祝詞を受ける間、父は終始ソワソワしていた。
「ここで泣かれたらどうしよう」「俺が抱っこしてる間に何か出たらどうしよう」
緊張で手汗がすごい。結果、抱っこされてる僕のほうが心配になるレベル。
案の定、神主さんが読み始めた瞬間、父がくしゃみしそうになって「ハッ……ふっ……」と奇声を発し、儀式が一瞬止まった。
神主さん、あれはたぶん祓いの力ではありません。すみません。
でも母は、すべてを笑って受け止めてくれた。帰り道、ベビーカーを押しながら「楽しい一日だったね」と言って、僕のほっぺをやさしく撫でてくれた。
気づけば、僕はこの家族が大好きになっていた。
おむつ替えを失敗して僕にクリティカルヒットを与える父も、夜中に眠い目をこすって授乳してくれる母も、全部含めて、“愛されている”という実感を与えてくれる人たちだった。
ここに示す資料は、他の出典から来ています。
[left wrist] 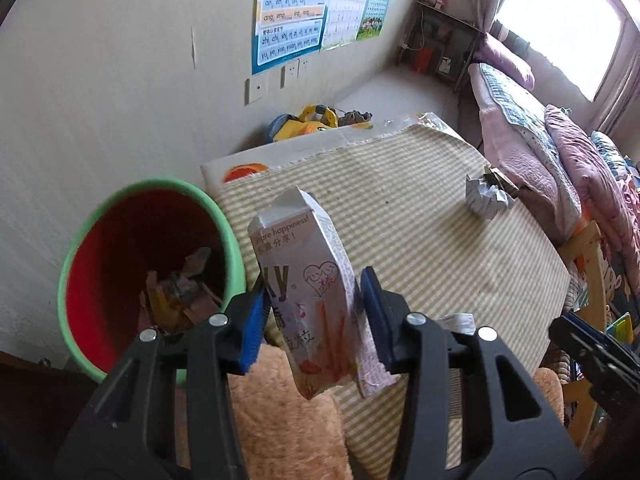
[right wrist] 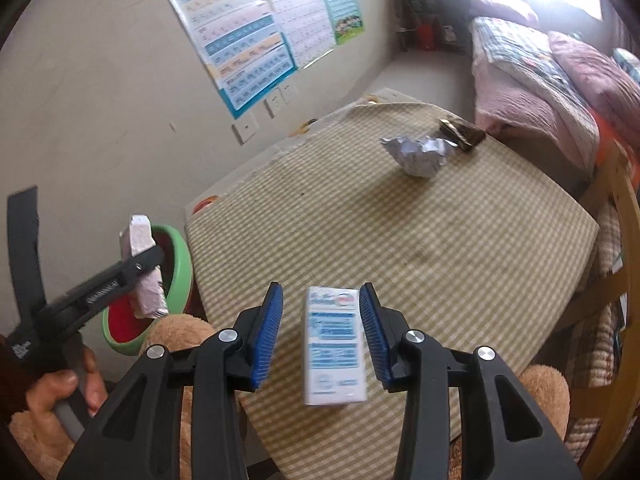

生まれ変わる前、「もう一度生きたい」と願った気持ちの中に、こんな日々の光景があったのかもしれない。
何かを為す人生もいい。でも、こうして誰かに守られ、誰かを笑わせる日々もまた、大きな意味を持っている。
そう、赤ちゃん無双は、ただの無敵モードじゃない。
“生き直す”というミッションの、最初の一歩なのだ。